Bio
Mike Stidham
Racehorse Trainer
Many sons follow in their father’s footsteps – few, however, surpass the achievements of their forbearers. But that’s exactly what Mike Stidham has done during his near forty-five year stint as one of North America’s most successful and respected racehorse trainers.
Stidham was born on December 18, 1957, in Neptune, New Jersey, into a family steeped in racing lore.
His father, George, was a journeyman jockey who rode up and down the East Coast. When he hung up his boots for the final time, George became business manager and part-time agent to his good friend Bill Hartak. From an early age, Stidham junior showed that his father’s racing DNA was firmly stamped into his own, and when George finally set up training in his own right in the 70’s, his son, when not at school, could be found around the barn of a morning and afternoon, walking hots, rolling bandages – watching and observing his father.
Stidham didn’t always harbor ambitions of training, however. He spent a couple of years at college in preparation to become a veterinary surgeon. The lure of the track, however, proved irresistible, and he eventually left college to assist his father at his barn at Gulfstream park in South Florida. Then, at the tender age of 21 and armed with a small string of cast-offs from his father, Stidham took out his own trainers license and headed to the Gulf Coast.
Success came thick and fast.
He sent out his first winner in 1979, while only a year later, he sent out his first stake winner: Me Good Man in the Independence Stakes at Louisiana Downs in 1980. His rapid ascent up the ladder didn’t go unnoticed, and that same year, when Stidham headed west to California, he trained for Elmendorf Farm when it was owned by Max Gluck.

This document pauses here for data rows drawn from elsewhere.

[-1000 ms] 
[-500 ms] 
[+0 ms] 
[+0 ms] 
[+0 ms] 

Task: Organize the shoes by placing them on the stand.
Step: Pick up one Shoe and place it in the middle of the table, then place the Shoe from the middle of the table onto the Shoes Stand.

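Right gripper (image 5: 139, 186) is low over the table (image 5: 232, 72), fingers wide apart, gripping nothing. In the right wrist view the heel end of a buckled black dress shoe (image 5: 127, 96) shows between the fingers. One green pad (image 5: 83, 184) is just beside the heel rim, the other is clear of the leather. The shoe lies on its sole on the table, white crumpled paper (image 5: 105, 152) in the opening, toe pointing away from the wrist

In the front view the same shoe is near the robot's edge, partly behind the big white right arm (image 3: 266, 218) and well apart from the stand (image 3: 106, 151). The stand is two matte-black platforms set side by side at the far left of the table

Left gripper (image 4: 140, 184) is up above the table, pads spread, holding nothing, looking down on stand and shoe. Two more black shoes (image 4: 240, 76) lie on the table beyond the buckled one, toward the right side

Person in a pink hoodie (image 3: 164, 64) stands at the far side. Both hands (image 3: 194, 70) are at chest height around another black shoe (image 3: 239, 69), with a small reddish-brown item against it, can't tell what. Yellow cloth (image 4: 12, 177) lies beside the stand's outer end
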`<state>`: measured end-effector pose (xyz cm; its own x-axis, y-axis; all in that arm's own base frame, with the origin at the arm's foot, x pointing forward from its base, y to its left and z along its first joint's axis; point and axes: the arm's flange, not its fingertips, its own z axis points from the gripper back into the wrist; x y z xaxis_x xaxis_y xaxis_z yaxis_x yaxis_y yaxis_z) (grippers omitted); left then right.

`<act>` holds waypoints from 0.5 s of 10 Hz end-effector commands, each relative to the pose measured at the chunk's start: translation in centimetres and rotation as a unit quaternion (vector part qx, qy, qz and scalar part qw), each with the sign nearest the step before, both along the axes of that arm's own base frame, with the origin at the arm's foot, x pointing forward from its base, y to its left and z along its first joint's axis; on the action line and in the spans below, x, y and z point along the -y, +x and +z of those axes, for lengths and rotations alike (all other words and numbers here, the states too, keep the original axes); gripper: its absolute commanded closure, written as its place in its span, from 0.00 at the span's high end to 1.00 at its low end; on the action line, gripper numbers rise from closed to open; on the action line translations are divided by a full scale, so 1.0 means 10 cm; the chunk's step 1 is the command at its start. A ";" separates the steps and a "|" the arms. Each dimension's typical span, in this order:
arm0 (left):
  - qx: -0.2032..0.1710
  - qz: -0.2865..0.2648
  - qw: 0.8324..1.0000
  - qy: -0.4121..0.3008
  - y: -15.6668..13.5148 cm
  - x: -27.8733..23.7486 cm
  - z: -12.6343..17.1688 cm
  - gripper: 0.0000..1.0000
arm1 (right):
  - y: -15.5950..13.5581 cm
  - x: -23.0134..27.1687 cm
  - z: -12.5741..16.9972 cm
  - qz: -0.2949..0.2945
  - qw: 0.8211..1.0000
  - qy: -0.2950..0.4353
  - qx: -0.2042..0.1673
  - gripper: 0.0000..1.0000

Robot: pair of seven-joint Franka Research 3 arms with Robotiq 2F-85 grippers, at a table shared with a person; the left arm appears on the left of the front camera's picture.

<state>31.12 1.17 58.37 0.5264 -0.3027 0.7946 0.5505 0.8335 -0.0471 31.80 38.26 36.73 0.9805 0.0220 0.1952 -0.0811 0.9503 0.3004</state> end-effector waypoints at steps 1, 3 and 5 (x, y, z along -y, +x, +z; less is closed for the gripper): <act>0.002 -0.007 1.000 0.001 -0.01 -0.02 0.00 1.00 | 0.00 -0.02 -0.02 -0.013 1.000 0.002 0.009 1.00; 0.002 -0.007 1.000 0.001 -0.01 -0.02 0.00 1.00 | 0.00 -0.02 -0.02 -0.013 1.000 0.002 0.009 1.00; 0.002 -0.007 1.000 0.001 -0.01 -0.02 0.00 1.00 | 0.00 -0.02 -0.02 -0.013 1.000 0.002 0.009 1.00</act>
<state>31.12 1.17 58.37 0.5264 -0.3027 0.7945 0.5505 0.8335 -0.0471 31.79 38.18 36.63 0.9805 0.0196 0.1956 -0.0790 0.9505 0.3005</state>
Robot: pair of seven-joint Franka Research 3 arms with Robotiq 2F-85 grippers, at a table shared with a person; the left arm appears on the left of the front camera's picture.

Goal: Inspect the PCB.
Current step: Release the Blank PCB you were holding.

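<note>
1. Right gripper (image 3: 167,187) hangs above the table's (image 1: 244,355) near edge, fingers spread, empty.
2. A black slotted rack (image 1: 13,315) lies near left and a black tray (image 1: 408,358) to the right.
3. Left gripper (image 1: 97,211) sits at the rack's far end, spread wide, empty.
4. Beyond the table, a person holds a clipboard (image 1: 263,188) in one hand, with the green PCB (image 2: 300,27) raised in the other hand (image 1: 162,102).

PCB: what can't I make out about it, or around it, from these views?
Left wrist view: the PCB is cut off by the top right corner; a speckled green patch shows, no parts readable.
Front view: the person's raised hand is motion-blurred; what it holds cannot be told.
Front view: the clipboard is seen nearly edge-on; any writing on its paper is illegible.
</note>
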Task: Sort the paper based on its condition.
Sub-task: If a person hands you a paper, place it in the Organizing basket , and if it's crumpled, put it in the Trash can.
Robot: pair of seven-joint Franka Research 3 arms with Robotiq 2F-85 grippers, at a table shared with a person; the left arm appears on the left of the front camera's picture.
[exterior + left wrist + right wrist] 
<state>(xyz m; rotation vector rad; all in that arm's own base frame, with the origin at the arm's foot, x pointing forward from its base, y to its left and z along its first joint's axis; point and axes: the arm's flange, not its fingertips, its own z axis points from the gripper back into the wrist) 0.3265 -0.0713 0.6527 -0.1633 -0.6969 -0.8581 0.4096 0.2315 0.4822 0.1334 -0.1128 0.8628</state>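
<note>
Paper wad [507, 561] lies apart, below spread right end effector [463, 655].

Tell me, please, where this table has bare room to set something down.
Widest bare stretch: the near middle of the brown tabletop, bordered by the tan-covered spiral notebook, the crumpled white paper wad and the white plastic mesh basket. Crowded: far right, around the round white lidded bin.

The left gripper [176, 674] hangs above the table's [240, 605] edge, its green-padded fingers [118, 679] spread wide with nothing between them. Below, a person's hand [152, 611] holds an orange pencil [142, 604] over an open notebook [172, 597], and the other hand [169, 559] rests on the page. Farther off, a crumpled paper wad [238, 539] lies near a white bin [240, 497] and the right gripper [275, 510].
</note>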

Stidham spent two years in California before being head-hunted by the LaCroix family’s Meadowbrook Farm to work as their private trainer – a position that necessitated a return to Florida.
Momentus Milestones
Stidham has been a public trainer now for over forty years, during which time he has accrued a number of momentous milestones – solidifying in the process his reputation as one of the nation’s shrewdest handlers. He sent out his first graded stakes winner in 1988, when Manzotti won the Grade III John B. Campbell Handicap (one of three graded stake victories that year for the horse). Stidham had to wait only a further six years for his first top-flight victory: Two Altazano in the 1994 Coaching Club American Oaks. On February 1, 1998, Stidham saddled his 1000th winner when Exoteric won at Sam Houston Park. 2011 proved to be a seminal one for Stidham when he sent out a total of 13 stake winners throughout the year – a handsome total that included four graded stakes.
Stidham now conditions a string of around 70 horses that he races around the nation from his two major bases at Fair Grounds in Louisiana during the winter and Fair Hill in Maryland in the summer. He has three daughters: Stephanie, Samantha and Camille.